Mourning the hidden tragedy in Iraq

The Boston Globe

Beverly Beckham

Adam is my prism. I look at life through his eyes. He is 20 months old, and everything is new to him. And so far, everything is good. He's loved. He's healthy. He sees the world as a safe place. I know the world isn't safe. And it scares me sometimes, the difference between what he sees and what I know.

Life is fragile. It's why we swaddle infants, and put bumper pads in cribs and seat belts in cars and inoculate against disease. It's why parents don't sleep some nights, many nights, worrying about all that can go wrong.

Adam is my youngest daughter's child, a happy little boy. In 16 years, I wonder, will he be a soldier fighting a war in some far-off place most of us can't find on a map? Will he be ducking bullets and bombs in a town we can't pronounce? Will he lose the legs he runs on, the hands that build Lego towers, the arms he wraps around his mother's neck? I rock him to sleep some nights and tell him happy stories. Am I lying to him by weaving tales?

My best friend's son is fighting in Iraq. He is her baby. Another friend's two sons are in Iraq. They are her babies. Everyone is someone's baby. It takes a lifetime to grow them and only seconds to lose them. And we're losing them while we're shopping, while we're watching TV, while we're listening to the radio and planning our day.

Earl T. Hecker is a trauma surgeon who was stationed in Landstuhl, Germany. He's one of 29 American servicemen who speaks about the war in a new book: "What Was Asked of Us - An Oral History of the Iraq War by the Soldiers Who Fought It," compiled by Canadian journalist Trish Wood. Hecker talks about the 30,000 injured Americans. "I've been to Normandy. I've been to Flanders Fields. I've been to all these places. The soldiers are dead. They're dead. But this is an injury war. ... Soldiers in Iraq are surviving horrific injuries. ... Right now it's absolutely hidden. I don't think most people think about these kids at all. Out of sight, out of mind."

The Iraq war has been out of sight. It's like an art house movie. You have to make an effort to see it, and it's mainly been the participants' families and friends who've been watching. America's preoccupation has not been the war. It's been the latest action-packed adventure - James Bond this week, somebody else next week - because war is grim, Sunnis and Shiites are confusing, and no one likes reading subtitles.

"Who's the prime minister of Iraq? Who's the president of Iraq? When did we assault Fallujah? A lot of people died during those times." People should know these things. This is what Benjamin Flanders, New Hampshire Army National Guard, says in this book that should be a bestseller but isn't because we're not lining up to read about the war, either.

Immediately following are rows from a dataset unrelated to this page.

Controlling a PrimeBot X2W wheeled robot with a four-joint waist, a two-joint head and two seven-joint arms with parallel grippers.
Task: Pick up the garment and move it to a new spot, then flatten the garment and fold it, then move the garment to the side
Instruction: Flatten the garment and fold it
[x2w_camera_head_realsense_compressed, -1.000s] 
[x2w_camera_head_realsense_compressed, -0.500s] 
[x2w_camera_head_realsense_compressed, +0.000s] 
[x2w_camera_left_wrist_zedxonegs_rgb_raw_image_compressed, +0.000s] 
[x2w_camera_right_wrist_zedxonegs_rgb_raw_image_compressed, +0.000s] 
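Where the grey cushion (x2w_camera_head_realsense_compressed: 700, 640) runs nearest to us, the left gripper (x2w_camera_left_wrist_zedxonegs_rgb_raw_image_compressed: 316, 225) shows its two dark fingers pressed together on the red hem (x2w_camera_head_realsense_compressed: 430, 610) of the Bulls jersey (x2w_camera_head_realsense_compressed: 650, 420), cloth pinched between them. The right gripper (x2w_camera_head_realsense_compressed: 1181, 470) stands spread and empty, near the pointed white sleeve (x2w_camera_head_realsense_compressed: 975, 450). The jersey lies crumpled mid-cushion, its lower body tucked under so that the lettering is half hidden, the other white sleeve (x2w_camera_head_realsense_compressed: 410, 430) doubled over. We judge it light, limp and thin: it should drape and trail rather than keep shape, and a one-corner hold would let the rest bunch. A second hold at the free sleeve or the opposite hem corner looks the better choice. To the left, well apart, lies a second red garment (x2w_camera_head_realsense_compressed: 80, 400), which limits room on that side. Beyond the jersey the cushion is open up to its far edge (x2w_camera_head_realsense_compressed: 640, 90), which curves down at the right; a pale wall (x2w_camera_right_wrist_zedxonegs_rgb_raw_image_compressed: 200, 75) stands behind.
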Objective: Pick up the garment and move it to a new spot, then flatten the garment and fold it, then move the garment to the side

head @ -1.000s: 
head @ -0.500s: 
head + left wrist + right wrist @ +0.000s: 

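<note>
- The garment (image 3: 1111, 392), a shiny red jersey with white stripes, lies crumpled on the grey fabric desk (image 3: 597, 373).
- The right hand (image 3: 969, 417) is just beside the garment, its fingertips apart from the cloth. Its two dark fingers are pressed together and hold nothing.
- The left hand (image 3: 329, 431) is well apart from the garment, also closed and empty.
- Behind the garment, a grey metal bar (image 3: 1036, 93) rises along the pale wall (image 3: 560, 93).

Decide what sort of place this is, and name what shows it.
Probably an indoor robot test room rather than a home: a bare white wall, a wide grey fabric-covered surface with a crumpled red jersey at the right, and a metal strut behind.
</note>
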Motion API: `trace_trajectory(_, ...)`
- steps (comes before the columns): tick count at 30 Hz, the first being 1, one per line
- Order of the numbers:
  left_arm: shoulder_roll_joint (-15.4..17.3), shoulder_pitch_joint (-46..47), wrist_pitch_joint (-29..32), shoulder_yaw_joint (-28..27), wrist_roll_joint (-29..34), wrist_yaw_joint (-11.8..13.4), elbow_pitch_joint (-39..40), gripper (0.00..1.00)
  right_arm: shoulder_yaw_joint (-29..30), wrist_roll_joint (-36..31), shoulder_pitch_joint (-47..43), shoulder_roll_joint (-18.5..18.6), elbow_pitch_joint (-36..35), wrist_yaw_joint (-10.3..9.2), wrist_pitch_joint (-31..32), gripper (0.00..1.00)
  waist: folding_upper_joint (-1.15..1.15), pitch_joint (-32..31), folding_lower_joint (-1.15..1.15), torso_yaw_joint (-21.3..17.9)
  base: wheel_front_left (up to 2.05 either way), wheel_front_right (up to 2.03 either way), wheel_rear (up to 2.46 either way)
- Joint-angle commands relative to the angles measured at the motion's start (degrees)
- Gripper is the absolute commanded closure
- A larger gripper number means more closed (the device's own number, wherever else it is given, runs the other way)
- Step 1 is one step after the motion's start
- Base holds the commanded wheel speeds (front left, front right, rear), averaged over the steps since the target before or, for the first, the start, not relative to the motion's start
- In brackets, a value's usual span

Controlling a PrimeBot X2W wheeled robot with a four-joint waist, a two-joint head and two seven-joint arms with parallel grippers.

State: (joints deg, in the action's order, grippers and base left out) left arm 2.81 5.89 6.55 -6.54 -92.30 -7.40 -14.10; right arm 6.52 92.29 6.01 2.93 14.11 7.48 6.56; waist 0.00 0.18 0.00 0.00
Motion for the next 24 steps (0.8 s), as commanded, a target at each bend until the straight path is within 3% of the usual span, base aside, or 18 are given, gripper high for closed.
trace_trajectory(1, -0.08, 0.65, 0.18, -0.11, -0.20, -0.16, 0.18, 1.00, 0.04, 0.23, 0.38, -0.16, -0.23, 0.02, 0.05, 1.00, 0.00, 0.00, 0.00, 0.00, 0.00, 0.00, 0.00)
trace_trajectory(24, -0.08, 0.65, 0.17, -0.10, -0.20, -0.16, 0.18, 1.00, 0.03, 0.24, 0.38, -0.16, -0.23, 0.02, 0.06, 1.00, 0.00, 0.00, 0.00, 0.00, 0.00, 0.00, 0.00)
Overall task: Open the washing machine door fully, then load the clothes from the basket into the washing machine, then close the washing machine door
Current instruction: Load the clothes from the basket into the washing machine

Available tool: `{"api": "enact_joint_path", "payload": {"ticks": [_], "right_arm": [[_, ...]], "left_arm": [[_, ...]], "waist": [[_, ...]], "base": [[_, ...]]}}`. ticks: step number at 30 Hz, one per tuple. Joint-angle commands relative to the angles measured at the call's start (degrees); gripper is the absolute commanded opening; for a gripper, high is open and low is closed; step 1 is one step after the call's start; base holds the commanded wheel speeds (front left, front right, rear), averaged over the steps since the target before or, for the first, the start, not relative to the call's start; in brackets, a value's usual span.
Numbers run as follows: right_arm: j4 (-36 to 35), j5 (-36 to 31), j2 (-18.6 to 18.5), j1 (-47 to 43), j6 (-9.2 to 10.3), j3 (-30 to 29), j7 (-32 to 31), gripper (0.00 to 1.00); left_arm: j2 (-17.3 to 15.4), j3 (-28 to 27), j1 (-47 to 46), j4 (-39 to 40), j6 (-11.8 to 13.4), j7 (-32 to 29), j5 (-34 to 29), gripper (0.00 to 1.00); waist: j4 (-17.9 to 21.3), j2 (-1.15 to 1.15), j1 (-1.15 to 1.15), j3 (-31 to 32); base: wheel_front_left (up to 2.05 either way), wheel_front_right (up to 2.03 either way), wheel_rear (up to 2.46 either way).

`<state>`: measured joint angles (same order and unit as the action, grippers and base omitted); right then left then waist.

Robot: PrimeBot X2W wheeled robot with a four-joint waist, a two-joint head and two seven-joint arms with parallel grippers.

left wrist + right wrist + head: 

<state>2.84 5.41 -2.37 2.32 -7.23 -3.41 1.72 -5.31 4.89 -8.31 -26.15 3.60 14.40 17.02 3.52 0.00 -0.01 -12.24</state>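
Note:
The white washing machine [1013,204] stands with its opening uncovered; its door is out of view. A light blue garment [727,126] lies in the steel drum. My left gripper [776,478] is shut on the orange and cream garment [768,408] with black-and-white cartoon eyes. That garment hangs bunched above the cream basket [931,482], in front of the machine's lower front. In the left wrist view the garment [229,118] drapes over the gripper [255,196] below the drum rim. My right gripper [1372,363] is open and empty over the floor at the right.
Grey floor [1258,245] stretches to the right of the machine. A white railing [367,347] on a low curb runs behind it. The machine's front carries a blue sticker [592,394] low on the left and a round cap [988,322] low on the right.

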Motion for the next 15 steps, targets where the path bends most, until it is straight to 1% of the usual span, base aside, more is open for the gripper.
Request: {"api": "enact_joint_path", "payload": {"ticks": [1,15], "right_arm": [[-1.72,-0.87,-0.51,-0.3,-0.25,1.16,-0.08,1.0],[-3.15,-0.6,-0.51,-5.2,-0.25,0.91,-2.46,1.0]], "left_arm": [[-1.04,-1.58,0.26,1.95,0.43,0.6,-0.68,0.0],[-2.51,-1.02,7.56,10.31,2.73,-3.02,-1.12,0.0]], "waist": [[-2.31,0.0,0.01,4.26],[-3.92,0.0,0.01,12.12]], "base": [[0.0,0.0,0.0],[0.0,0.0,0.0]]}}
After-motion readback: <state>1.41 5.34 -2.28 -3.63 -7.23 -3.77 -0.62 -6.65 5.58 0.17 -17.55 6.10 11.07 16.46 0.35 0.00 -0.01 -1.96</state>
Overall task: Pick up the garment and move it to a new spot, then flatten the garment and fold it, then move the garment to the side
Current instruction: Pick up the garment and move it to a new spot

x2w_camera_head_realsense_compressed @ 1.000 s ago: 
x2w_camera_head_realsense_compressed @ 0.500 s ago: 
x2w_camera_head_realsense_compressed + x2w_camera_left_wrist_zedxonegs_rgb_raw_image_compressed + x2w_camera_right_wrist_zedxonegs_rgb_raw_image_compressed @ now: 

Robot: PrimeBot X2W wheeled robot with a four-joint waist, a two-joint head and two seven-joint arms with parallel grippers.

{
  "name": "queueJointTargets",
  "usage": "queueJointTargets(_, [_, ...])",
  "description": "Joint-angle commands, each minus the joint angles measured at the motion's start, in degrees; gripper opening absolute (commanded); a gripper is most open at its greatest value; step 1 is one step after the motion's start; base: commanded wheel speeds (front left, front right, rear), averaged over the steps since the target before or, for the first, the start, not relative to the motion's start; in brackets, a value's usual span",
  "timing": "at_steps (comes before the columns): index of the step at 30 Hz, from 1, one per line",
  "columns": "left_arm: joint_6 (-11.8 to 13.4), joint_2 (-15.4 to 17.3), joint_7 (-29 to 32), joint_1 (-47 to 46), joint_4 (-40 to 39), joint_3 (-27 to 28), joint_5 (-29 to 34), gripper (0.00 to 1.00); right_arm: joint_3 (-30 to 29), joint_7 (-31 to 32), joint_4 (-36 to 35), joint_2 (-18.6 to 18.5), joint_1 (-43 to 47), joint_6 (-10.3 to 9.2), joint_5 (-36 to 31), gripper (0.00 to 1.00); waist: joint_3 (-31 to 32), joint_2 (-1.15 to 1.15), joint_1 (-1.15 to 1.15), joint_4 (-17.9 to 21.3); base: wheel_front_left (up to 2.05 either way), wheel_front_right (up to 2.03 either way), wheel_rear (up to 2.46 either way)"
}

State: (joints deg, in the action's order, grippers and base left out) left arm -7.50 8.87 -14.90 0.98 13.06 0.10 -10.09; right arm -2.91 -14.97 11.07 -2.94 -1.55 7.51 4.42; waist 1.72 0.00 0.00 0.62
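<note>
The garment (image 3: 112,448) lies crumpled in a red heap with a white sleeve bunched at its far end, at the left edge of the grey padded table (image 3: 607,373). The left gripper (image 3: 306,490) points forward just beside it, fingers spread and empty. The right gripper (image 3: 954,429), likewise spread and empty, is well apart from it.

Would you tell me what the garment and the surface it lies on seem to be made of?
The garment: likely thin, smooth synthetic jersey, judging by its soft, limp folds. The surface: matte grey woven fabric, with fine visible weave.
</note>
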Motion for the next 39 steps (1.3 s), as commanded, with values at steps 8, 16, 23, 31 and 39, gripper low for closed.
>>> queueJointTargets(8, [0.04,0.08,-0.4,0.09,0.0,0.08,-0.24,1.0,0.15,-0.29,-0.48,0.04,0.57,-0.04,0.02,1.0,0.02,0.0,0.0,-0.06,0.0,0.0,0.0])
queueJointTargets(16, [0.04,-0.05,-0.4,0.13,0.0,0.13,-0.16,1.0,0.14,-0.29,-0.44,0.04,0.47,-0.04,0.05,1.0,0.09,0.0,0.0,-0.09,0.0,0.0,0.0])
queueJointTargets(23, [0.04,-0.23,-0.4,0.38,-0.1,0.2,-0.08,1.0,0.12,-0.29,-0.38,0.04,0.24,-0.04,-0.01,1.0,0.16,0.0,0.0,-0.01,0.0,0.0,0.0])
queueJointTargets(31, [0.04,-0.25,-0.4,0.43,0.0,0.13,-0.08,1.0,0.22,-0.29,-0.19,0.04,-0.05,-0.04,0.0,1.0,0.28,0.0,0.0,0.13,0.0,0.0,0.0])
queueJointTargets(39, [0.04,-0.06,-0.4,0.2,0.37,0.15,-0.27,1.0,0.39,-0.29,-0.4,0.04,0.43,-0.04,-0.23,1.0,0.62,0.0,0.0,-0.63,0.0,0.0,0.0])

The veterans who sat down and talked to Wood are only a handful of the roughly 1 million soldiers who've served in Iraq. They talked individually in "long, emotional interviews" about their lack of knowledge: "We were handed a book about as thick as a wallet, a little green book on Iraq, and that was our knowledge of the country we were about to enter."

They talked about trust gained and then lost: "November '03 was about the six-month period for us, and we hadn't yet provided adequate water, sewerage, and electricity to the Iraqis. So all of a sudden, we were no longer `America the liberator.' Now we're the invaders who can't supply what we're supposed to be giving them."

They talked about shooting the enemy: "Normally we aim for an area called the triangle of death. It's an area around the mouth region in the chin where a shot is designed to separate your spine from your head, rendering the person completely paralyzed."

They talked about their lack of equipment: "We should have had way more armor on the Humvees." They talked about Iraq's dirt. If an explosion is close enough, "it cuts you off from the rest of your guys, so you don't know if they got hit or not because there's a big dust cloud." And they talked about the heat, the fear, the bureaucracy, the camaraderie, and how the war changed them. "When I got wounded, I was on my second tour of Iraq. I was hit by an IED" - an improvised explosive device - "and ended up losing both my legs."

Adam is my prism. I see him in every soldier. I wish I didn't.

"I think that the loss of life that we've had is tragic. The loss of the Iraqi people is tragic. But I'm going to look back to the good that we were able to do when we were there.... We had a program called Operation Adopt an Iraqi Village. We had thousands of boxes of stuff come over from all over the country.... We were able to make some people pretty happy, and some children very happy."

I watch Adam play and think about the man he will become. And I hope that war isn't in his future.